GLI OTTAVI: INIZIA LA FAVOLA DI GROSSO – Vinciamo il nostro girone eliminatorio e il calendario ci mette di fronte ai Socceroos: l’Australia non ha – perché non può averne – particolari ambizioni ed alla vigilia si ipotizza di farne un solo boccone. Come non detto: partita agonica. Marco Materazzi non si chiamerebbe Marco Materazzi se in qualsiasi contesto calcistico un’espulsione non ce la facesse entrare: il libro di Germania 2006 prevede puntualmente anche questo scenario e la sfida si complica non poco. Pareggio a reti inviolate e spettro dei supplementari, in inferiorità numerica e con una squadra sulle gambe. Nell’overtime un umile terzino sinistro fino ad allora conosciuto per un discreto piede e poco altro si invola sulla corsia di competenza trovando le forze per guadagnarsi un calcio di rigore che – considerando le circostanze – va ritenuto un miracolo a prova di beatificazione. Fucilata di Totti e si vola ai quarti. Con Fabio Grosso non finisce qui.

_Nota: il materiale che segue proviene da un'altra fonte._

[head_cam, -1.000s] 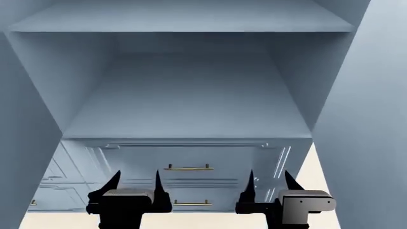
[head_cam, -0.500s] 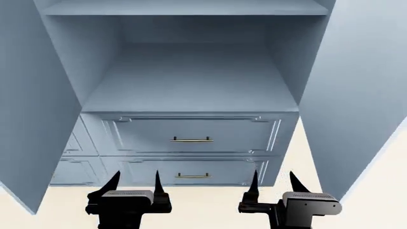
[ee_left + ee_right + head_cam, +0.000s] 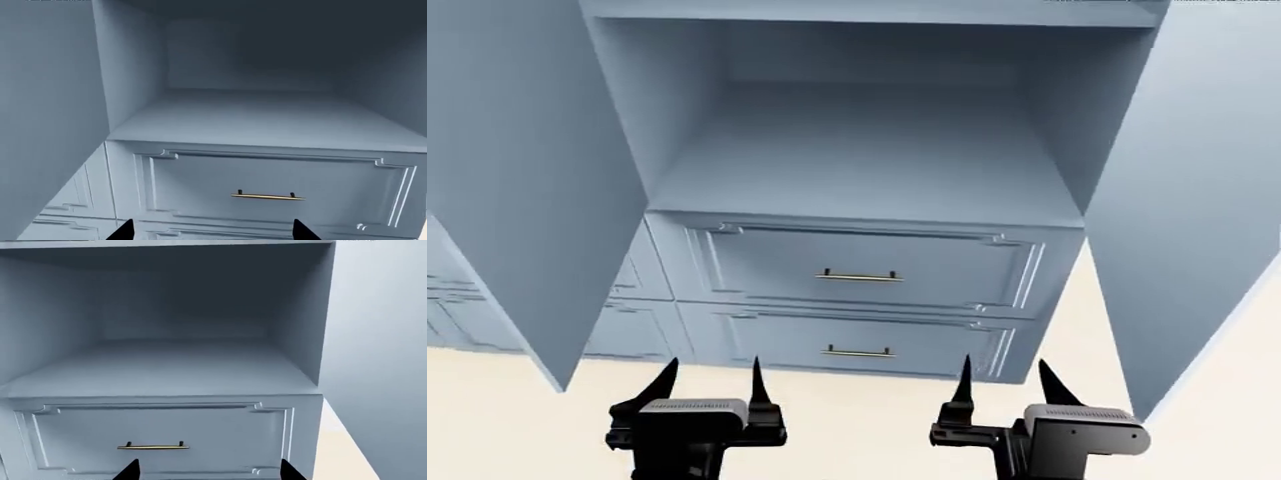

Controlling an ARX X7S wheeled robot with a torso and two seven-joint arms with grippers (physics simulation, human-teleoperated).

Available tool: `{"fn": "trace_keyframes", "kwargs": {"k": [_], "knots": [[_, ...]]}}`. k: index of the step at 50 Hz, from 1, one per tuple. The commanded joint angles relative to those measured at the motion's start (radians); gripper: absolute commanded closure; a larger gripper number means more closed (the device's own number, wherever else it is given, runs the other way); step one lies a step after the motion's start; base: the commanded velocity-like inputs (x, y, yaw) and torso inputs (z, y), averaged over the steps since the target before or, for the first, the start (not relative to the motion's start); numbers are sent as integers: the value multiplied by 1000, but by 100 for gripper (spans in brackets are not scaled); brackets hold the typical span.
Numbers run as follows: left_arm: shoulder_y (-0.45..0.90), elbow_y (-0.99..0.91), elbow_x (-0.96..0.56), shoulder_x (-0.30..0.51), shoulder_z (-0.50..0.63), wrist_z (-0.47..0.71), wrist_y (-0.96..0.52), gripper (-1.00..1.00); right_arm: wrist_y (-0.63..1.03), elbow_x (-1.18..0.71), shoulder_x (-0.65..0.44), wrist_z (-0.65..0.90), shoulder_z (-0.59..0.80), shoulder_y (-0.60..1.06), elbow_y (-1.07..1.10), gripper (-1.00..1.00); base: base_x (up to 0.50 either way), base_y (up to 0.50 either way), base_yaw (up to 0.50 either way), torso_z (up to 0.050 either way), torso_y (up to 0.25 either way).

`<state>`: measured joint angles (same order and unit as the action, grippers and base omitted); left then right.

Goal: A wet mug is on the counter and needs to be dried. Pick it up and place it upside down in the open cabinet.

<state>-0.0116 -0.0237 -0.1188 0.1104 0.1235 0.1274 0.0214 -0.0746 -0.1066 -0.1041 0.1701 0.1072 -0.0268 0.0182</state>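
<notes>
The open cabinet (image 3: 854, 170) fills the head view: slate blue-grey, with a bare flat shelf and smooth inner walls. The same shelf (image 3: 267, 120) shows in the left wrist view, and the shelf (image 3: 160, 370) in the right wrist view. No mug and no counter appear in any view. My left gripper (image 3: 713, 375) and right gripper (image 3: 1005, 378) hang low in front of the cabinet, both open and empty. Only the black tips of the left gripper (image 3: 212, 231) and the right gripper (image 3: 209, 471) show in the wrist views.
Two open cabinet doors flank the opening, the left door (image 3: 521, 180) and the right door (image 3: 1201, 200). Below the shelf sit two panelled drawers with brass bar handles, an upper drawer (image 3: 858, 276) and a lower drawer (image 3: 858, 352). Cream floor (image 3: 854, 420) lies beneath.
The head view has backed away from the cabinet: the opening looks smaller, both doors and both drawers now show in full. Both grippers keep the same open pose.
</notes>
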Motion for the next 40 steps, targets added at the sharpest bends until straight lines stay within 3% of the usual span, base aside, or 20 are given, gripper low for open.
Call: {"fn": "trace_keyframes", "kwargs": {"k": [1,40], "knots": [[0,-2,-10,12,13,12,1,-100,-18,3,-11,18,17,-3,-3,-100,0,0,500,0,0],[2,1,-27,38,48,46,14,-100,-36,0,-42,51,64,-1,-8,-100,0,0,500,0,0]]}}
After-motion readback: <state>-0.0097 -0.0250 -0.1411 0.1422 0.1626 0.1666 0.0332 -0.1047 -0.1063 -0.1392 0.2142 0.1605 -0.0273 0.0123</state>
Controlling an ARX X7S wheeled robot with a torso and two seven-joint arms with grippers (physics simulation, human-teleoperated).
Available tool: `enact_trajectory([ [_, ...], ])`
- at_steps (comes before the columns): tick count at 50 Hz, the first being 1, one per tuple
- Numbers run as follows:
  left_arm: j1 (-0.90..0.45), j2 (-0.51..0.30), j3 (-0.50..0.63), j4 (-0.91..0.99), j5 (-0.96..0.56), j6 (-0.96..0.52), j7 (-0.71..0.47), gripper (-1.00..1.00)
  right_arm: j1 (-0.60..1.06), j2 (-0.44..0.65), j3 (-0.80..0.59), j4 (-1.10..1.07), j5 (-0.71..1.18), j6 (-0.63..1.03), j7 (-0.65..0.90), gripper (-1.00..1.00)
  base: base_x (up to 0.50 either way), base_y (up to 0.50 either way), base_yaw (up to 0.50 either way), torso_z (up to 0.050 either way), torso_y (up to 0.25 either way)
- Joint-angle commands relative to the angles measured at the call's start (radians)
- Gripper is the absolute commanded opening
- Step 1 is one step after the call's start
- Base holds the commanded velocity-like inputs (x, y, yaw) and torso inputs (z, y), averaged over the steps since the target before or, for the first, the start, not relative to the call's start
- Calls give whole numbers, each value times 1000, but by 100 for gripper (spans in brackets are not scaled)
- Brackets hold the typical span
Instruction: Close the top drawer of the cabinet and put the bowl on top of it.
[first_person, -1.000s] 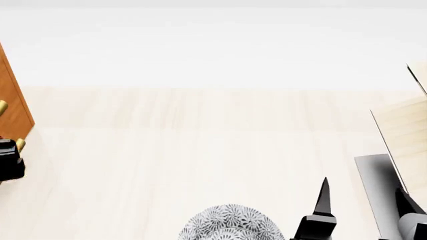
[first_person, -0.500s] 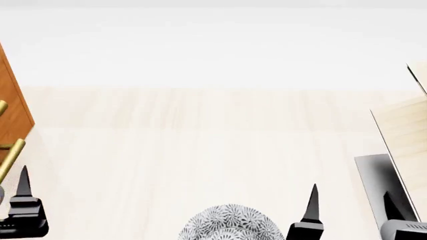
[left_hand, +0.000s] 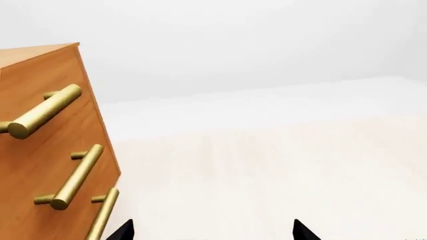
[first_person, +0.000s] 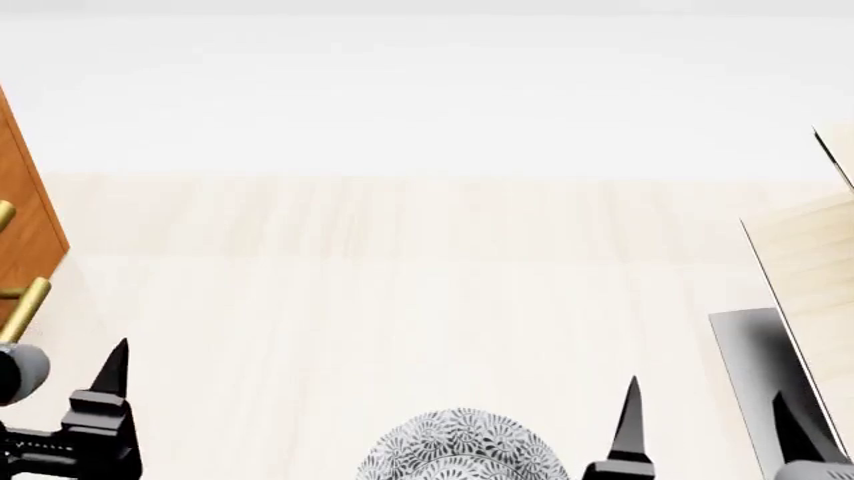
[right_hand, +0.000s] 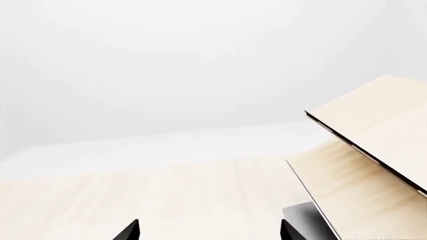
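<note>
The orange-brown cabinet (left_hand: 40, 165) fills one side of the left wrist view and shows at the left edge of the head view (first_person: 30, 225). Its top drawer (left_hand: 47, 75) has a brass bar handle (left_hand: 45, 113), and its front lies flush with the drawer fronts below. The floral bowl (first_person: 461, 448) stands on the floor at the bottom middle of the head view, half cut off. My left gripper (left_hand: 212, 233) is open and empty, off the cabinet, with one finger (first_person: 118, 372) left of the bowl. My right gripper (first_person: 707, 430) is open and empty, right of the bowl.
A pale light-wood shelf (right_hand: 373, 150) with a dark grey base (right_hand: 303, 220) stands to the right, close to my right gripper. Pale wood floor (first_person: 400, 300) runs to a white wall behind.
My left gripper has come away from the cabinet's handles and moved right toward the bowl. My right gripper has sunk slightly in the head view. The bowl has not moved.
</note>
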Motion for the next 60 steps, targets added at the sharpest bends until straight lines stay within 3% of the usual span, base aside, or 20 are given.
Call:
enact_trajectory([
  [1, -170, 26, 0, -96, -76, -175, -14, 100, -22, 2, 5, 6, -6, -27, -9, 100, 0, 0, 0, 0, 0],
  [4, -203, 4, 23, -138, -182, -181, -46, 100, -28, 1, 1, 14, -15, -38, -14, 100, 0, 0, 0, 0, 0],
  [11, -233, -5, 79, -191, -185, -115, -57, 100, -32, -1, -10, 31, -26, -53, -19, 100, 0, 0, 0, 0, 0],
  [12, -254, 35, 23, -239, -236, -180, -83, 100, -37, -2, -14, 37, -34, -63, -25, 100, 0, 0, 0, 0, 0],
  [14, -263, 18, 55, -257, -251, -150, -81, 100, -39, -2, -16, 44, -38, -69, -28, 100, 0, 0, 0, 0, 0],
  [17, -291, 39, -17, -351, -431, -182, -168, 100, -36, 0, -14, 45, -34, -66, -26, 100, 0, 0, 0, 0, 0],
  [22, -318, 9, 82, -380, -415, -141, -159, 100, -35, 3, -16, 37, -30, -61, -19, 100, 0, 0, 0, 0, 0],
  [25, -345, 28, 69, -438, -437, -158, -169, 100, -44, 1, -19, 40, -37, -73, -23, 100, 0, 0, 0, 0, 0],
  [34, -408, 11, 186, -534, -428, -132, -122, 100, -37, 6, -18, 37, -25, -66, -16, 100, 0, 0, 0, 0, 0],
  [44, -485, 8, 238, -589, -452, -116, -101, 100, -44, 11, -19, 37, -27, -71, -13, 100, 0, 0, 0, 0, 0],
  [60, -437, -42, 425, -632, -369, 11, -3, 100, -55, 9, -29, 51, -35, -91, -17, 100, 0, 0, 0, 0, 0],
])
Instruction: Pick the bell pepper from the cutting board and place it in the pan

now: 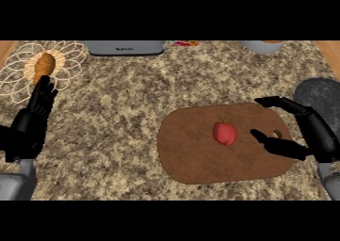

I QUARTI: SI VINCE FACILE – Una volta ogni dieci o vent’anni siamo anche in grado di portare a casa una partita senza pagine epiche da dover inserire nei libri di storia dei nostri difensori. O meglio delle lotte dei nostri difensori. Tre schiaffi all’Ucraina – segna due volte Toni, come si anticipava unico degli attaccanti azzurri a firmare il cartellino in due occasioni, dopo che Zambrotta aveva spianato la strada alla banda Lippi – per guadagnarsi la semifinale. Dopo la gomitata di De Rossi, la leggendaria cavalcata di Barone, la discesa di Fabio Grosso con annessa fucilata di Totti, abbiamo la quarta vera immagine del nostro Mondiale ed è una raffigurazione diversa. Non legata ad un momento particolare ma alle facce di chi iniziava a crederci sul serio. Al fischio finale di Italia-Ucraina al Volksparkstadion di Amburgo ci si è guardati negli occhi e senza parlare ci si è detti: perché no? La storia continua.